Starting at the line that contains "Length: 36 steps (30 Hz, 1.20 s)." in the listing below, write out every line word for word until you have written the line that contains "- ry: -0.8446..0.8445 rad".

--------

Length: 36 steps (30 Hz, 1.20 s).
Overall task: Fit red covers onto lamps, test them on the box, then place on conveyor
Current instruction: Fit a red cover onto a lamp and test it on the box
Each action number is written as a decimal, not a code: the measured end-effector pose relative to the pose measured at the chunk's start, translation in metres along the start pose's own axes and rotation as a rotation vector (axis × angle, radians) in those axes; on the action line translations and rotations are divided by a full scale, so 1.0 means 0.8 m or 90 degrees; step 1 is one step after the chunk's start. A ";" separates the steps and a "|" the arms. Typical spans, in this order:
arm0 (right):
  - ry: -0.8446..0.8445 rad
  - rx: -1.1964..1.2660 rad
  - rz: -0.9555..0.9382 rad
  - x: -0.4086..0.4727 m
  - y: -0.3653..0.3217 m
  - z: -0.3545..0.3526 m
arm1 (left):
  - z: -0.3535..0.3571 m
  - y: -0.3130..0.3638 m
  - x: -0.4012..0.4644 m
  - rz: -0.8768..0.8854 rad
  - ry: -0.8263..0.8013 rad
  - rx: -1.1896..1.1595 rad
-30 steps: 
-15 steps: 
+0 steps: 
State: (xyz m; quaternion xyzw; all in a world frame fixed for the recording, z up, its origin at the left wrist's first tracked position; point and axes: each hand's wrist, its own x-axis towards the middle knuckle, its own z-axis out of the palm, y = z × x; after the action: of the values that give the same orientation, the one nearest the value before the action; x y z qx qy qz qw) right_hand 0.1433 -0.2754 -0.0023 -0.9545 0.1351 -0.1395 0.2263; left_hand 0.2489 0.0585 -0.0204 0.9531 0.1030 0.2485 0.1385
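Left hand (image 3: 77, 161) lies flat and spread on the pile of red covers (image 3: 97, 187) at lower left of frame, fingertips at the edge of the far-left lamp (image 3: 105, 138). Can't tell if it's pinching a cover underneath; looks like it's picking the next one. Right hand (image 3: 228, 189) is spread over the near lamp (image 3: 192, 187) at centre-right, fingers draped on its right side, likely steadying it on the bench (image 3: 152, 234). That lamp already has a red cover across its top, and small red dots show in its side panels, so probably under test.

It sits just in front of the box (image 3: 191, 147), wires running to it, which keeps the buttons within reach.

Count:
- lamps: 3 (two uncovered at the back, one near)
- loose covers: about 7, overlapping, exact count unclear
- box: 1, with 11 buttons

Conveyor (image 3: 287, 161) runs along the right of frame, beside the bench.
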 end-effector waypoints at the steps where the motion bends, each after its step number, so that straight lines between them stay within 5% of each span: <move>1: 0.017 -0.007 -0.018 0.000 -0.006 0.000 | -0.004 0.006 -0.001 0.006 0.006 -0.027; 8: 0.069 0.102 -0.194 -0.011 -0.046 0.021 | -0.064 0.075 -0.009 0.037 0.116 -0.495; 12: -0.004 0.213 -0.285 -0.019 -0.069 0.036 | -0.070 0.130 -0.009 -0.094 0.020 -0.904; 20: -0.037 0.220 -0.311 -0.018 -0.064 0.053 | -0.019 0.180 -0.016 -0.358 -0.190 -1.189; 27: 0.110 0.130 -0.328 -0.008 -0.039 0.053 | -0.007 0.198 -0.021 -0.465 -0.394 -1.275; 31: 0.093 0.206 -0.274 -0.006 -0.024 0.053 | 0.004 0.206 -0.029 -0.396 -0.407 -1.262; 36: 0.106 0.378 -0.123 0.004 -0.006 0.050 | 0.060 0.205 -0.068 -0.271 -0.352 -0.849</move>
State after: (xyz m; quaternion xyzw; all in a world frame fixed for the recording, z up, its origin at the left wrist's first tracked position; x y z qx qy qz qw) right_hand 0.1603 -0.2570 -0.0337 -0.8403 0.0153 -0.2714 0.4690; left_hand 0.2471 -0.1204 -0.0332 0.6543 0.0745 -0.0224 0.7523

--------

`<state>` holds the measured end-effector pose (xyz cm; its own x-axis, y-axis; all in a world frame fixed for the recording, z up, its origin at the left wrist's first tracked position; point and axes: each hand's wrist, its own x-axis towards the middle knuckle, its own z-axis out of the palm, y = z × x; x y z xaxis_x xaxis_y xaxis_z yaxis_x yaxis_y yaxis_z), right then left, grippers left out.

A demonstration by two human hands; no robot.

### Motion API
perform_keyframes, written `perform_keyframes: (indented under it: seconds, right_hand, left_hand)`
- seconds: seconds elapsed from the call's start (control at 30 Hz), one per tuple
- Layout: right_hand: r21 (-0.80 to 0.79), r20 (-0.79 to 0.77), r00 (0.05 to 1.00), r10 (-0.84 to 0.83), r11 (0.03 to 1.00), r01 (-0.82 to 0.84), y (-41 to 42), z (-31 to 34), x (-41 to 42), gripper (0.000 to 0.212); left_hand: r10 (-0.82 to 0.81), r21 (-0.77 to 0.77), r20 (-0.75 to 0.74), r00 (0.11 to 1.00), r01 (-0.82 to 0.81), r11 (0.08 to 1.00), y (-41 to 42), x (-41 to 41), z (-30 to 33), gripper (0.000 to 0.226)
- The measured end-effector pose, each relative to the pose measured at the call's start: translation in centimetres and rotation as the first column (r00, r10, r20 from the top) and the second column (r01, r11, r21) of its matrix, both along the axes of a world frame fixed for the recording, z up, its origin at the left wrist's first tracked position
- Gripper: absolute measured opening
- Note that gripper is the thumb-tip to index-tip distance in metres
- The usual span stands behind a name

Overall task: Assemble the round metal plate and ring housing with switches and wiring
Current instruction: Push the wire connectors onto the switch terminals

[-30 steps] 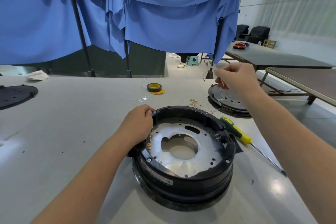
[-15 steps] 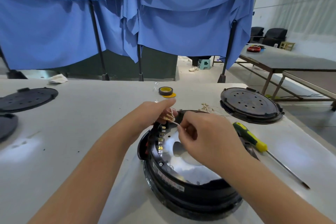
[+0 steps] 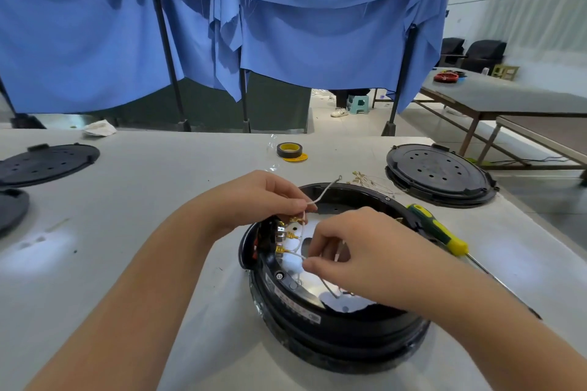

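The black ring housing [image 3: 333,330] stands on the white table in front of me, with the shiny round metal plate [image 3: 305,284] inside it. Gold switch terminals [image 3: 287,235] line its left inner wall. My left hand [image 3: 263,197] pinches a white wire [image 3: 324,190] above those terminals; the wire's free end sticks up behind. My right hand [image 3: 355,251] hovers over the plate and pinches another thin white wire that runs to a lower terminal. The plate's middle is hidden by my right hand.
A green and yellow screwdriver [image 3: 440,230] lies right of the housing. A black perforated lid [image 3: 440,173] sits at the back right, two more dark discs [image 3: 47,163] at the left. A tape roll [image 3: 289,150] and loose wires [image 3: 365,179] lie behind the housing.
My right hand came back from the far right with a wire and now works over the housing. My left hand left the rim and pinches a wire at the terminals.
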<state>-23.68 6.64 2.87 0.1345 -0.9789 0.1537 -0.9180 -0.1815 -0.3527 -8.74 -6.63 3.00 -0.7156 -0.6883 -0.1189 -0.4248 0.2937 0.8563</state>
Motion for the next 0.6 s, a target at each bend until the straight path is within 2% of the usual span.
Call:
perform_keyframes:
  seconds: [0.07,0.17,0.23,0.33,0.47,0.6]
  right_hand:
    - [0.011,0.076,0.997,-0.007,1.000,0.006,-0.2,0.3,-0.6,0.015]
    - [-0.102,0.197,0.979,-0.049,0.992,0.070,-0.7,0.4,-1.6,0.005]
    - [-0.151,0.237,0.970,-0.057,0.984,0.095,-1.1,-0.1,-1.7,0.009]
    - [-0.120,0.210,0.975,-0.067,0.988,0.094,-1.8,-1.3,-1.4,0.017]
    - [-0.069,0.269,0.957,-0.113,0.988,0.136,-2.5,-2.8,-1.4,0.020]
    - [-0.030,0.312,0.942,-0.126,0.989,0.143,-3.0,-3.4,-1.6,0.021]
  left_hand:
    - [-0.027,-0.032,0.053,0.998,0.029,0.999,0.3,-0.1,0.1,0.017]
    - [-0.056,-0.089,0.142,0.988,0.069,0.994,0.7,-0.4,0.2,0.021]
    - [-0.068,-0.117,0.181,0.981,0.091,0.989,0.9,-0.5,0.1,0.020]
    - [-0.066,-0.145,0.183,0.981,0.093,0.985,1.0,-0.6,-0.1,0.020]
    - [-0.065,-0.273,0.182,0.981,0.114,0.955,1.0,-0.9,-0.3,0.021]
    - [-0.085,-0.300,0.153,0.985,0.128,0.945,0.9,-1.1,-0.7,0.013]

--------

ANSWER TO THIS EXERCISE -
Length: 36 steps (30 Hz, 1.20 s).
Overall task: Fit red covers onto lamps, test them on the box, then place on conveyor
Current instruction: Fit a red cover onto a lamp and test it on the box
Each action number is written as a decimal, not a code: the measured end-effector pose relative to the pose measured at the chunk's start, translation in metres along the start pose's own axes and rotation as a rotation vector (axis × angle, radians) in those axes; on the action line translations and rotations are divided by a full scale, so 1.0 means 0.8 m or 90 degrees; step 1 is one step after the chunk's start. A ";" separates the steps and a "|" the arms. Typical spans, in this order:
arm0 (right):
  - ry: -0.8446..0.8445 rad

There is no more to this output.